* **BRIEF**
Find the word "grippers" in the records below. List each line containing it.

◇ ◇ ◇ ◇ ◇ ◇ ◇

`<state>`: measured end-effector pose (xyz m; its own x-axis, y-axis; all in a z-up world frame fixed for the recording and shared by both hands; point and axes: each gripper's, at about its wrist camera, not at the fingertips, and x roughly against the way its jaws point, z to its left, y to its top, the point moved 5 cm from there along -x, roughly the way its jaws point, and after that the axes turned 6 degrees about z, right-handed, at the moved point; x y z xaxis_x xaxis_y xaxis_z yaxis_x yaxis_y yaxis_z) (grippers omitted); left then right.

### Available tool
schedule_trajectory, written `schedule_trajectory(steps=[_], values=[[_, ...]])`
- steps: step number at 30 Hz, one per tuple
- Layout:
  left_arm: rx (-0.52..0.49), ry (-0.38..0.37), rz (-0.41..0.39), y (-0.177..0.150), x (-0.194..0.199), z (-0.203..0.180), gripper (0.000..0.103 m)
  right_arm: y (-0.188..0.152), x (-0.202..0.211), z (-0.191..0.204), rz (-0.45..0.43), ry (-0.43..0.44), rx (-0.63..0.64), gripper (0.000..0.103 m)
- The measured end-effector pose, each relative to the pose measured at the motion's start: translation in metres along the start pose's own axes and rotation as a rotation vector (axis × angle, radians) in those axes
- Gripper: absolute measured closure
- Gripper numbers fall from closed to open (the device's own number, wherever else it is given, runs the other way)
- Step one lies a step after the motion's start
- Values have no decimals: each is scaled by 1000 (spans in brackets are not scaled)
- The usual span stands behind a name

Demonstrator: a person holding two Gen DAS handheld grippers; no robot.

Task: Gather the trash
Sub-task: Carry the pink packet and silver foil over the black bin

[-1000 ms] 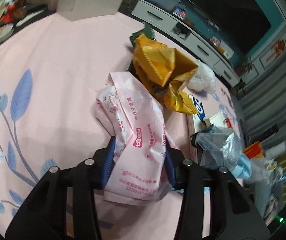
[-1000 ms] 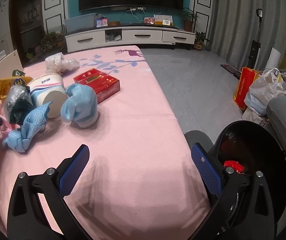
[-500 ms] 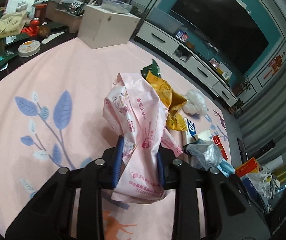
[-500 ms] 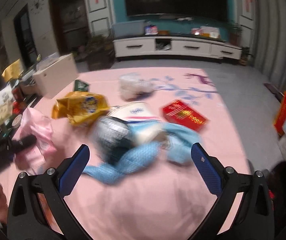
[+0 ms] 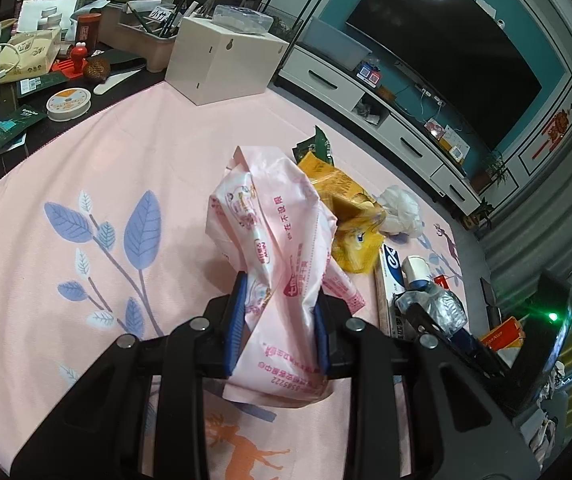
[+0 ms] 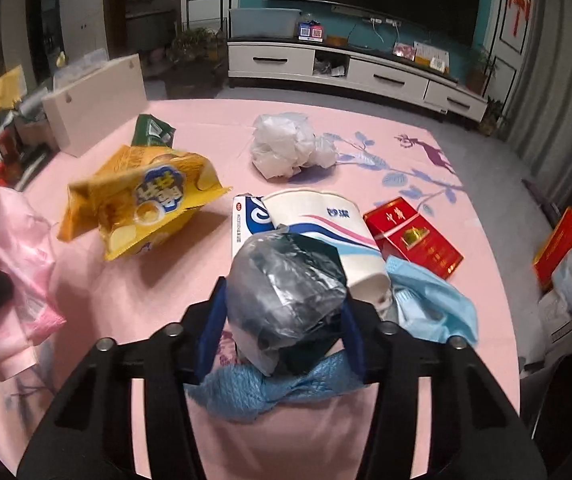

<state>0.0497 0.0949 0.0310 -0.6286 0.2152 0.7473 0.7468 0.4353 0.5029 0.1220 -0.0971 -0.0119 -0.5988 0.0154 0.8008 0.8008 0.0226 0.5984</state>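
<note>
My left gripper [image 5: 277, 322] is shut on a crumpled pink plastic wrapper [image 5: 273, 220], held up off the pink tablecloth [image 5: 65, 152]. The right gripper [image 6: 281, 320] has its jaws closing on a crumpled grey plastic bag [image 6: 286, 276], and both blue pads touch its sides. The same bag [image 5: 442, 308] shows in the left wrist view at the right. More trash lies around: a yellow chip bag [image 6: 145, 200], white crumpled plastic [image 6: 286, 148], a paper cup [image 6: 326, 224], a red cigarette pack [image 6: 414, 236], a blue mask [image 6: 434, 304] and a blue cloth [image 6: 269, 388].
A white box [image 5: 221, 64] stands at the table's far edge, with a cluttered dark desk [image 5: 25, 80] beyond it. A blue-and-white carton [image 6: 249, 216] and a green wrapper [image 6: 151, 130] lie among the trash. The floor drops off on the right past the table edge [image 6: 498, 280].
The right gripper swung left from the table's edge over to the trash pile and closed around the grey bag. The left gripper lifted the pink wrapper off the cloth, then held still.
</note>
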Motion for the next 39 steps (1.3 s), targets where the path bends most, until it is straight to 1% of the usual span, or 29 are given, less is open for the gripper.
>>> schedule_trajectory(steps=[6,12,16,17,18,19,20,22,23,25,26,28,31,32,35,36,39], values=[[-33,5,-8,-2,1,-6,73,-13,47,-17,-74,86,-33,55],[-85,3,-1,-12,0,-24,73,-49,93,-55,-119,119,-94,55],[-156,-8,-13,-22,7,-46,73,-68,119,-89,-172,76,-150,55],[-175,-12,-16,-25,9,-51,73,-71,127,-99,-196,55,-170,55],[-203,-17,-19,-30,13,-60,73,-74,144,-115,-245,26,-202,55],[-237,-25,-25,-35,18,-69,73,-75,153,-123,-269,14,-215,55],[-291,-45,-45,-44,27,-84,73,-75,164,-134,-299,5,-234,55],[-364,-62,-76,-58,40,-106,73,-78,191,-159,-371,-3,-288,54],[-404,-87,-87,-69,48,-123,73,-80,201,-169,-397,-9,-309,54],[-447,-138,-78,-84,56,-145,73,-87,220,-196,-435,-47,-358,54],[-473,-177,-67,-95,61,-161,73,-91,225,-207,-439,-65,-380,54],[-535,-226,-53,-114,67,-190,73,-100,231,-231,-440,-85,-434,54],[-606,-270,-29,-143,68,-226,73,-115,231,-268,-413,-110,-520,54],[-623,-293,-5,-156,65,-240,73,-120,229,-278,-401,-120,-546,54],[-663,-335,62,-188,53,-273,73,-133,219,-303,-349,-130,-616,54],[-677,-340,78,-198,49,-282,73,-139,213,-312,-320,-121,-640,54],[-719,-350,128,-228,36,-306,73,-149,202,-326,-279,-106,-674,54]])
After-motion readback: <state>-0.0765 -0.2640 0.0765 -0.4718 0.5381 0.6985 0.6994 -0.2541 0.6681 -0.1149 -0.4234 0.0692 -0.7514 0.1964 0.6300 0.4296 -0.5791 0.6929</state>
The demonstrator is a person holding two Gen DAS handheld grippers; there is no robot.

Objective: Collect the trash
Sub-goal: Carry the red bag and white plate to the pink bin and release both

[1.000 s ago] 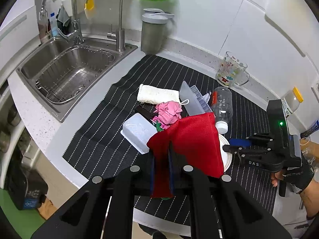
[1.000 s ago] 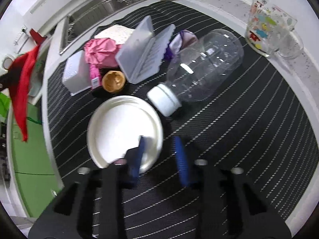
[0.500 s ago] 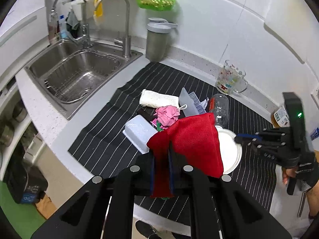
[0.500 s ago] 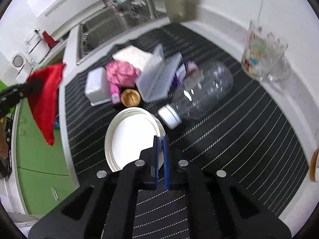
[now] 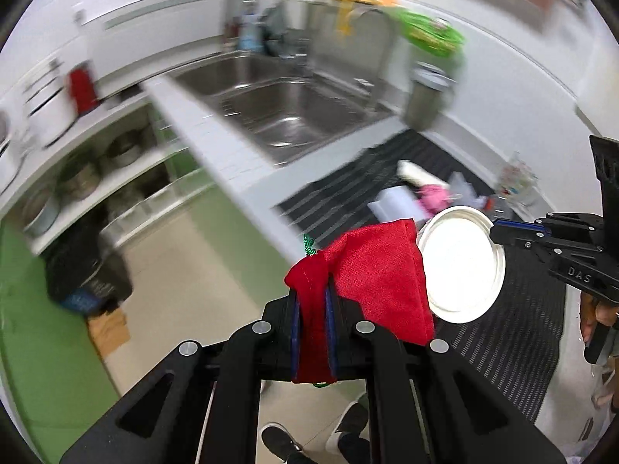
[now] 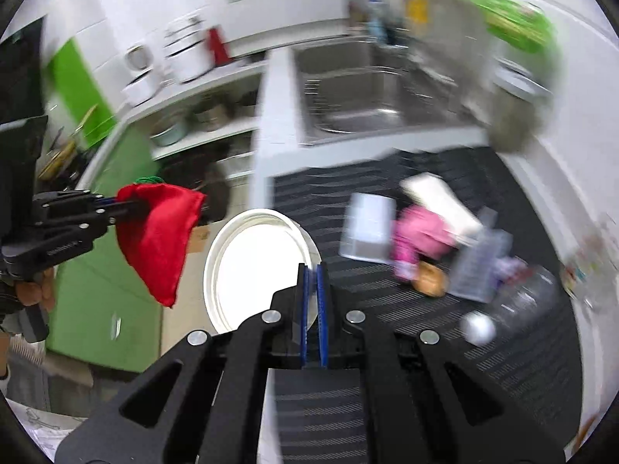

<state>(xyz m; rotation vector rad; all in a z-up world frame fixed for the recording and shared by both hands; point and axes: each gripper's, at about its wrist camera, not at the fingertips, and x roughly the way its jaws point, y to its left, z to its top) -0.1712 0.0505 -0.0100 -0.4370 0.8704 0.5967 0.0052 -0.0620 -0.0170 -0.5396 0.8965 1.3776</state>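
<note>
Sink (image 5: 271, 112): steel, set into the white worktop (image 5: 216, 147).
Basket (image 5: 433, 33): green, above the sink.
Shelves (image 5: 96, 170): pots stacked, blurred.
Floor (image 5: 185, 255): pale tiles.

My left tongs (image 5: 312, 305) point steeply down with the blue pads pressed tight together on a fold of the red cloth bag (image 5: 377, 278), a bare hand (image 6: 35, 290) wrapped round the handle at the near left. My right tongs (image 6: 313, 294) tilt down as well, their blue pads nipped onto the near rim of the white plate (image 6: 255, 266), fingers (image 5: 595, 315) gripping that handle at the far right.
</note>
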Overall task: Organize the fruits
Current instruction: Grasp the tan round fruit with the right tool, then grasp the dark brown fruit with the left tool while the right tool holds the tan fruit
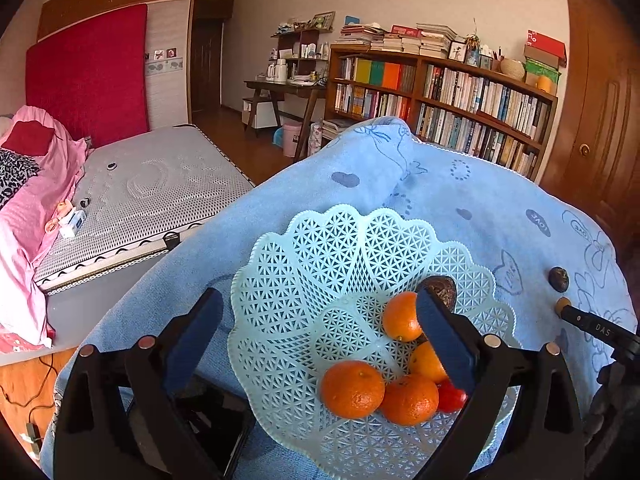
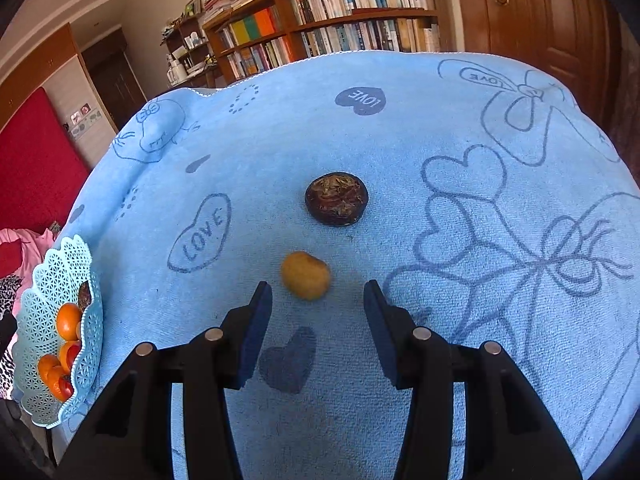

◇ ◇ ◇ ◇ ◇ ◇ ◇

* **PROBLEM SOLUTION**
`<state>`: measured end-effector pose (xyz m; its own x-axis, y-axis; all in a z-up world frame fixed for the recording and shared by both hands; point and axes: each gripper's, at about its wrist camera, not at the fingertips, and x roughly against the way its jaws point, z to its left, y to its top, the point moved 5 cm from there along -x, roughly the way its jaws point, and after that the axes turned 6 degrees about z, right-handed, at the moved point; x y z xaxis_x xaxis_y xaxis_z yaxis_x yaxis_y yaxis_z) (grippers omitted); left then right.
Demonstrator: a person holding two Gen DAS handheld grippers; no robot.
The demonstrator is a person holding two Gen DAS handheld grippers; there is no robot.

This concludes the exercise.